(What to do): Below this line is a set of entries; quote exactly the lines from the line that contains "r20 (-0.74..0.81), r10" to the line that contains "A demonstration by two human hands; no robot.", both lines included.
[[ Data under study, beginning ]]
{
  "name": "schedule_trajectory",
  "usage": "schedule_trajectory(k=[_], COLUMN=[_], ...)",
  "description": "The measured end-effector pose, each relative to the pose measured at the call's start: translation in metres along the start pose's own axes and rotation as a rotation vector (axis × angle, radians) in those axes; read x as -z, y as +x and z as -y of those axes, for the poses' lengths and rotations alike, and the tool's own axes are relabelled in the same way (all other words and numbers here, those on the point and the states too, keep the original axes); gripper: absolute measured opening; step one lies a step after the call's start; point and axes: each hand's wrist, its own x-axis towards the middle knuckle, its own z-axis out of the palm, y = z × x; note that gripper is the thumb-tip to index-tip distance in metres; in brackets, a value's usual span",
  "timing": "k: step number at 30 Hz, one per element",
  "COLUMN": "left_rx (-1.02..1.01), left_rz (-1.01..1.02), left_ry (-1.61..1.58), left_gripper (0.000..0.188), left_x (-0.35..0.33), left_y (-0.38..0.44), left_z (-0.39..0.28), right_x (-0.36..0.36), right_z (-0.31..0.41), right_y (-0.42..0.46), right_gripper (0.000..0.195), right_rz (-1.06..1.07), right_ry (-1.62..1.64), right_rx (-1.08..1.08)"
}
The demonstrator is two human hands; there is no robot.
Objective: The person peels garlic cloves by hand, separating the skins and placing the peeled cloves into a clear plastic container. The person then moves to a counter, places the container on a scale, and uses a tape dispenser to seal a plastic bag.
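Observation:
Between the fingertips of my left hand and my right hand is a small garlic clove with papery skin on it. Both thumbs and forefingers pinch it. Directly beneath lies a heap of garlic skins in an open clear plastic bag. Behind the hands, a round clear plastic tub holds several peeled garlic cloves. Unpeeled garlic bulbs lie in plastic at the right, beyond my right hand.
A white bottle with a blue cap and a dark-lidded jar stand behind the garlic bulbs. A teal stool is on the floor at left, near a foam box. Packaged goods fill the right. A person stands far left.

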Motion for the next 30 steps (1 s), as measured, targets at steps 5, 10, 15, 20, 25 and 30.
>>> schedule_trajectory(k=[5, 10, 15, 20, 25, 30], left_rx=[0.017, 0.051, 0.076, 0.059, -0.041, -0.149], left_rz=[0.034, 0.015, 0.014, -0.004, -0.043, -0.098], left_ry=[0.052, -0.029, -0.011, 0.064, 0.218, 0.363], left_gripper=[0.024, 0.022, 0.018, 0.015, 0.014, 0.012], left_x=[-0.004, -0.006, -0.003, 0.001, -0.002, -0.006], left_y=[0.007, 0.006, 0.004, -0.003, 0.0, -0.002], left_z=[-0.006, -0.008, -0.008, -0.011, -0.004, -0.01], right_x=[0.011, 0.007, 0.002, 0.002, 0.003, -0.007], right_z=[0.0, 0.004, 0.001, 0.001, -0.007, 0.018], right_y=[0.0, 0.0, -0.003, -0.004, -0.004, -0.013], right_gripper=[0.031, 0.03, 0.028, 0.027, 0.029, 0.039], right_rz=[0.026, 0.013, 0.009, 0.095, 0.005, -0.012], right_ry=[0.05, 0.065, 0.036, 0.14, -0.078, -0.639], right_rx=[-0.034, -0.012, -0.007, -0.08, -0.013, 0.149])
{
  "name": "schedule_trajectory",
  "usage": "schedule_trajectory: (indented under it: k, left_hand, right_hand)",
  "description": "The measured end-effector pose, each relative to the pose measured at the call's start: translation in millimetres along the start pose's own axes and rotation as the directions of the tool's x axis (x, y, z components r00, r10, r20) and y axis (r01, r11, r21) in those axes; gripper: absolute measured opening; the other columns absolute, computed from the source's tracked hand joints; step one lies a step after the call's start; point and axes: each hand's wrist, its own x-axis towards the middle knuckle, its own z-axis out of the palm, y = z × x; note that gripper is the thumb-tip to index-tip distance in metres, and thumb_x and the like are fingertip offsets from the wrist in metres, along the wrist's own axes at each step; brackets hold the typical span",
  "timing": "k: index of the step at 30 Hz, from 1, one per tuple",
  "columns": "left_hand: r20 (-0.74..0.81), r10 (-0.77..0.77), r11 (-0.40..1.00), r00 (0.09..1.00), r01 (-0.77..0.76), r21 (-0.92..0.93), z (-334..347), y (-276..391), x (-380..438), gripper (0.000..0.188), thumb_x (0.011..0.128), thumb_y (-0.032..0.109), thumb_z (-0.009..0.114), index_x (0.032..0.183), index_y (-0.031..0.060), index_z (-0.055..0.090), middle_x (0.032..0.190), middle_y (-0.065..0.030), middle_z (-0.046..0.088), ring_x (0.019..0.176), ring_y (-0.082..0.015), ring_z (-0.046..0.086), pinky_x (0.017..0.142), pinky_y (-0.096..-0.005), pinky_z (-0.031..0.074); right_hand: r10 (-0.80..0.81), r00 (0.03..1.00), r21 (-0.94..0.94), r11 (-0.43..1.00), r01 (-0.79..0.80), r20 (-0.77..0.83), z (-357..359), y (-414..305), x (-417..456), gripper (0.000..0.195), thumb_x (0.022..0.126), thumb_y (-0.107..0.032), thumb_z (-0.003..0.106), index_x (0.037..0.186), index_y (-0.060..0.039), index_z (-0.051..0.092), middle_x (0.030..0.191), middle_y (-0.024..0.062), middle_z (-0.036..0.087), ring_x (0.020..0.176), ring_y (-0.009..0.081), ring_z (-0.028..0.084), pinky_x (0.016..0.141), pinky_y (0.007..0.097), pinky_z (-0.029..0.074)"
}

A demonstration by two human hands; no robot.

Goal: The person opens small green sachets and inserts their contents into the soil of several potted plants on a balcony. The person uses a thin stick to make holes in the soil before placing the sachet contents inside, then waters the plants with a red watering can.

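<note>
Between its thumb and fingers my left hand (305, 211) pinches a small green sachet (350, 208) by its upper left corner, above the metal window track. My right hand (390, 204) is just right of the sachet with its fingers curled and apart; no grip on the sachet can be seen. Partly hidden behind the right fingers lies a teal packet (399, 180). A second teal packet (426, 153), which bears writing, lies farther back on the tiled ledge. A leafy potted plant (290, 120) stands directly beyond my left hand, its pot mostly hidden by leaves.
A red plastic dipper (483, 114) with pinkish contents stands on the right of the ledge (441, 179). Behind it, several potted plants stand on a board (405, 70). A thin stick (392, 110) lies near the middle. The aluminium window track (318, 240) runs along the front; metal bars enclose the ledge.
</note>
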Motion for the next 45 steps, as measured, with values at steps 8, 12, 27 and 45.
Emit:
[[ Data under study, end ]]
(Solution to this exercise):
  "columns": "left_hand: r20 (-0.74..0.81), r10 (-0.77..0.77), r11 (-0.40..1.00), r00 (0.09..1.00), r01 (-0.77..0.76), r21 (-0.92..0.93), z (-334..347), y (-276..391), x (-380..438), gripper (0.000..0.188), thumb_x (0.011..0.128), thumb_y (-0.032..0.109), thumb_z (-0.009..0.114), index_x (0.032..0.183), index_y (-0.031..0.060), index_z (-0.055..0.090), middle_x (0.032..0.190), middle_y (-0.065..0.030), middle_z (-0.046..0.088), ring_x (0.019..0.176), ring_y (-0.082..0.015), ring_z (-0.046..0.086), pinky_x (0.017..0.142), pinky_y (-0.096..-0.005), pinky_z (-0.031..0.074); right_hand: r10 (-0.80..0.81), r00 (0.03..1.00), r21 (-0.94..0.94), r11 (-0.43..1.00), r01 (-0.79..0.80), r20 (-0.77..0.83), z (-357..359), y (-414..305), x (-417..456), gripper (0.000..0.195), thumb_x (0.022..0.126), thumb_y (-0.107..0.032), thumb_z (-0.003..0.106), index_x (0.037..0.186), index_y (-0.060..0.039), index_z (-0.051..0.092), middle_x (0.030..0.191), middle_y (-0.024..0.062), middle_z (-0.036..0.087), ring_x (0.020..0.176), ring_y (-0.009..0.081), ring_z (-0.028..0.084), pinky_x (0.016..0.141), pinky_y (0.007..0.097), pinky_z (-0.029..0.074)"
}

A demonstration by two human hands; no robot.

No more is needed for this answer.